Since 1997, the 41 nation Council of Europe has been working on a Cybercrime Treaty which is trying to harmonise laws against malicious hacking, virus writing, fraud and child pornography on the internet. It is also trying to aim at ensuring that police forces in separate countries have the same standard of evidence that should help track and catch criminal.
In it's initial release the Council received many criticisms in e-mails, letters and faxes stating that it could do serious damage to civil liberties. Therefore, after the initial posting, a new draft of the treaty was released which the Council had claimed addressed many of the criticisms made of the treaty.

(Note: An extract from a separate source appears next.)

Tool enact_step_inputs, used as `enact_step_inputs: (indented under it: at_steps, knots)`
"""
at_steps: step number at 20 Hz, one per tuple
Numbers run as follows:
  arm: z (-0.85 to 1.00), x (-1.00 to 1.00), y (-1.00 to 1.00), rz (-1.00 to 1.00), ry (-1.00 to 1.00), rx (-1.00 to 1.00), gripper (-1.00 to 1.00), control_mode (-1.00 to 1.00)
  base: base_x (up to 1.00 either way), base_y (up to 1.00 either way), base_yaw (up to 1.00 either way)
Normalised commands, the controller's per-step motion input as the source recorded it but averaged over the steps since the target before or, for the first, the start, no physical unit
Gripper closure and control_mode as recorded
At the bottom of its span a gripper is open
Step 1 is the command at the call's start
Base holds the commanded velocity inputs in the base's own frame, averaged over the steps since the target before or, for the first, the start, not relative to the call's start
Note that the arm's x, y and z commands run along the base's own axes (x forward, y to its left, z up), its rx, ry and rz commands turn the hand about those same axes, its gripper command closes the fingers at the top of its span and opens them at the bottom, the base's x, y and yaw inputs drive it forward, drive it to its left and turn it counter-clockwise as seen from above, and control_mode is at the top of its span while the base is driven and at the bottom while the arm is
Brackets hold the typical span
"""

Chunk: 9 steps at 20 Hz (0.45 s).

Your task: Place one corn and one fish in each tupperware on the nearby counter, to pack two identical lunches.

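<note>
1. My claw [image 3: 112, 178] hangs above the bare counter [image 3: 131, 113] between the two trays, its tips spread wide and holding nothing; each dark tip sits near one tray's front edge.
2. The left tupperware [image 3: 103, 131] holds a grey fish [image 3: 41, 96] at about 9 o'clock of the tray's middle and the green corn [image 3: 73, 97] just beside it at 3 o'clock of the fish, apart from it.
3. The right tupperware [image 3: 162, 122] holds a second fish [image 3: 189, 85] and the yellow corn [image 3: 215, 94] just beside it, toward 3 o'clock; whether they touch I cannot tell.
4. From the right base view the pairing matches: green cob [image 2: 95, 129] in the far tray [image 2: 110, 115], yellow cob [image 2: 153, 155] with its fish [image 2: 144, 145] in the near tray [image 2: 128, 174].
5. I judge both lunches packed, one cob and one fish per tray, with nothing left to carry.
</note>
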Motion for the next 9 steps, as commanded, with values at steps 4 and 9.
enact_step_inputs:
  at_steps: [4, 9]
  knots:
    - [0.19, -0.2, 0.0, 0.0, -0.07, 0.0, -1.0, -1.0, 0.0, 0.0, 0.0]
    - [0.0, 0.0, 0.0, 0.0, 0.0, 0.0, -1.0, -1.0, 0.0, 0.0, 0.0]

Many of the organisations that voiced their fears over the first public draft stated that the new version did very little to allay their fears. No-one is opposed to the treaty, but one reason for concern is that the draft was created behind closed doors rather than enabling a forum for organisations to contribute and allow differences of opinion to be voiced and addressed.
Other concerns regarding the treaty are:
- that this could dramatically restrict the free flow of information and ideas,
- law enforcement agencies would be given wide-ranging snooping powers without having to go through proper channels to obtain permission for domestic surveillance,
- allow people to be charged for computer crimes, even though the country where they live does not consider what they did as a crime.
Those British signatories stated their reasons for protesting were that the treaty appears to go much further than the UK's Regulation of Investigatory Powers Act, in giving police powers to snoop without having to be accountable.